The free energy difference was estimated using a maximum likelihood estimator [36] based on the Crooks Fluctuation Theorem [37] as implemented in the pmx package [38]. For the final free energy estimate an analytical correction [33] due to the effect of the relative restraints was added. The value for each binding pose was taken as the average of the three independent simulation repeats. Finally, the average value over the two force fields is reported as our estimate for the absolute free energy of binding. The uncertainties for free energies were calculated as standard errors of the mean when considering independent simulation repeats.

After the reference experimental data and all the submissions for the SAMPL7 challenge were released, we performed additional calculations including GAFF 1.81, GAFF 2.1, GAFF 2.11 and modified versions of these force fields, as well as two water models (TIP3P and OPC3 [39]).

Further investigation of GAFF2

To elucidate the reason for the systematic shift in the calculated free energies observed for GAFF 2.11 Fig. 4 and the disagreement with the GAFF 2.1 results reported by Procacci et al., a series of free energy estimates using a set of modified GAFF 2.1 versions were carried out. For this investigation, a slightly adjusted version of the calculation protocol was employed. The three simulation repeats shared the same initial equilibration in the NVT ensemble which was increased to \({0.5}\,\hbox {ns}\). Also, an additional equilibration step was added, heating the system from 0 to 298 K during 0.5 ns prior to the production run.

Results

Ranked submission

From previous experience with relative ligand binding free energies [8, 15, 18] we have seen that using a consensus approach averaging over the predictions of multiple force fields can help reduce bias induced by the parametrization of any individual force field. Therefore, we used a consensus of GAFF 1.81 and CGenFF 4.1 as our ranked submission to the SAMPL7 challenge (Fig. 2).

For rimantadine the primary orientation proved to be unstable in CGenFF 4.1, flipping to the secondary orientation in most equilibrium simulations. Meanwhile, in GAFF 1.81 the primary orientation was unstable only for MGlab 8 with g1. GAFF 1.81 also significantly overestimates the binding affinity to several cyclodextrin hosts. Binding to MGLab 23, 24 and 36 is overestimated by more than \({2}\,\hbox {kcal}/\hbox {mol}\) for both guests. Concerned with the possibility of insufficient sampling of the degrees of freedom of the side chains, we extended both the equilibrium and non-equilibrium sampling for these hosts as well as for MGLab 19. For each extended simulation we performed 3 independent simulations of 200 ns equilibrium sampling followed by 651 transitions of 0.5 ns each for both forward and reverse directions. However, while we were able to achieve better convergence the prediction accuracy remained unchanged (Fig. S1).

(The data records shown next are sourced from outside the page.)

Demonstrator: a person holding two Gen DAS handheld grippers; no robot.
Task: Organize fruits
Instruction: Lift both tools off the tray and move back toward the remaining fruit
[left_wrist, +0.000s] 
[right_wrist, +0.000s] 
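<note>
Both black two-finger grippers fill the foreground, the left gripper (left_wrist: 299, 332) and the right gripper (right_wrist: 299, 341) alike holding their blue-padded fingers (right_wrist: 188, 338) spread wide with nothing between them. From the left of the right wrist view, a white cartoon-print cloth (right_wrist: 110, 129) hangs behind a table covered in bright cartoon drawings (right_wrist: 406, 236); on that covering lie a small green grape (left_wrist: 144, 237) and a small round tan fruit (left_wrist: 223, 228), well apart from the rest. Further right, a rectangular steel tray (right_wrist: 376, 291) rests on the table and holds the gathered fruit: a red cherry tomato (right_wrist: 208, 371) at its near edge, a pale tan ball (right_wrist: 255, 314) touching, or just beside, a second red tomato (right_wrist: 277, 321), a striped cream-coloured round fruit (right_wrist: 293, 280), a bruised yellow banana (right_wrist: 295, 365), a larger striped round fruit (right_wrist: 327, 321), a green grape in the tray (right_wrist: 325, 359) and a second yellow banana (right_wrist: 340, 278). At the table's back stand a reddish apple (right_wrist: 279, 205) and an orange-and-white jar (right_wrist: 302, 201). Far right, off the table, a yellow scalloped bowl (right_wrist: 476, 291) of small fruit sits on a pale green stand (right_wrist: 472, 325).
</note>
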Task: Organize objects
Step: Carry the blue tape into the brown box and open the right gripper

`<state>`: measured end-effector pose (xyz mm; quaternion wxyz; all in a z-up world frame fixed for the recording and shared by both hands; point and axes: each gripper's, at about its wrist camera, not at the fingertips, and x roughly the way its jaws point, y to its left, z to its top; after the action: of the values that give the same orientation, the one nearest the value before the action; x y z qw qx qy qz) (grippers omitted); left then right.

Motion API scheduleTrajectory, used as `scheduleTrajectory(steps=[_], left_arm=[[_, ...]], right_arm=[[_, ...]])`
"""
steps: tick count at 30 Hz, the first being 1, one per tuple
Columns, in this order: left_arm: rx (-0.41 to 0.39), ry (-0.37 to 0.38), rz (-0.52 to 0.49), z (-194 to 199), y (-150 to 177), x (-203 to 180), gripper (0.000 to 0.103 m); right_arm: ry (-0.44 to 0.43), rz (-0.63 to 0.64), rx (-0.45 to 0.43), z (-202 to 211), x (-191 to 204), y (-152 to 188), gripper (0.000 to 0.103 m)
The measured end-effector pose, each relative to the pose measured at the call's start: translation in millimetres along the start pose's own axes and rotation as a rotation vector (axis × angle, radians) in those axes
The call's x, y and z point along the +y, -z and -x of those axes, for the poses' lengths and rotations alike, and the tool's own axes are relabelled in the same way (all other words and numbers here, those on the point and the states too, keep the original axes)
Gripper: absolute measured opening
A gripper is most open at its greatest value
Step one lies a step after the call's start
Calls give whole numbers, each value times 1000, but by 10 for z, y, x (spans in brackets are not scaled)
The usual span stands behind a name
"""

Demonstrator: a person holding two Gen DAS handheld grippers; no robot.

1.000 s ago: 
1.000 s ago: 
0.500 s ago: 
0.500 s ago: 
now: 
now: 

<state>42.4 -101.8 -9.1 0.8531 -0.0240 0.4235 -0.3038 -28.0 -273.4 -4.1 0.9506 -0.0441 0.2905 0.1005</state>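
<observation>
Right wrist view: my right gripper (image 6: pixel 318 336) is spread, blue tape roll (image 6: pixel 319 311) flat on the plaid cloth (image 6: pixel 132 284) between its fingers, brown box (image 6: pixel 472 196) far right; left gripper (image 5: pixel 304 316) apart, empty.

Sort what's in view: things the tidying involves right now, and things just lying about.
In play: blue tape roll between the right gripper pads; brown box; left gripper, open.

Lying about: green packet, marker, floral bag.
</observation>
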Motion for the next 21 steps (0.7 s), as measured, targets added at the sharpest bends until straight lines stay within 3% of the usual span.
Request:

CGenFF 4.1 exhibits a similar, albeit smaller, overestimation for these same hosts with long side chains (MGLab 23, 24 and 36), indicating that the problem to some extent is shared between the two force fields.

The consensus force field approach in the current application performed comparably to the better performing CGenFF force field. Averaging the GAFF and CGenFF results mitigated the worst overbinding predicted by GAFF 1.81 as well as the underestimation of free energy for the MGLab 8-g1 outlier in CGenFF 4.1. Even though the consensus method did not provide an additional improvement in accuracy, it allowed for a reliable way to combine the results from two force fields, where otherwise an arbitrary choice for the final submission would have had to be made.

Learning from force field differences

The observed differences (and consistencies) among the force field variants may suggest deeper insight into the underlying reasons for the prediction accuracy. Here, we had a closer look into one of the major outliers: MGLab 24 host binding to R-rimantidine. The host MGLab 24 contains a long sidechain (Fig. 1) and shows lower than average binding affinity to rimantidine across the examined set of ligands \(({-4.15}\,\hbox {kcal}/\hbox {mol}\)). Interestingly, another host MGLab 9 binds to rimantadine with a similarly low affinity of \({-3.88}\,\hbox {kcal}/\hbox {mol}\), yet its sidechain is much smaller. This observation suggests that the sidechain size may not necessarily correlate with the binding affinity.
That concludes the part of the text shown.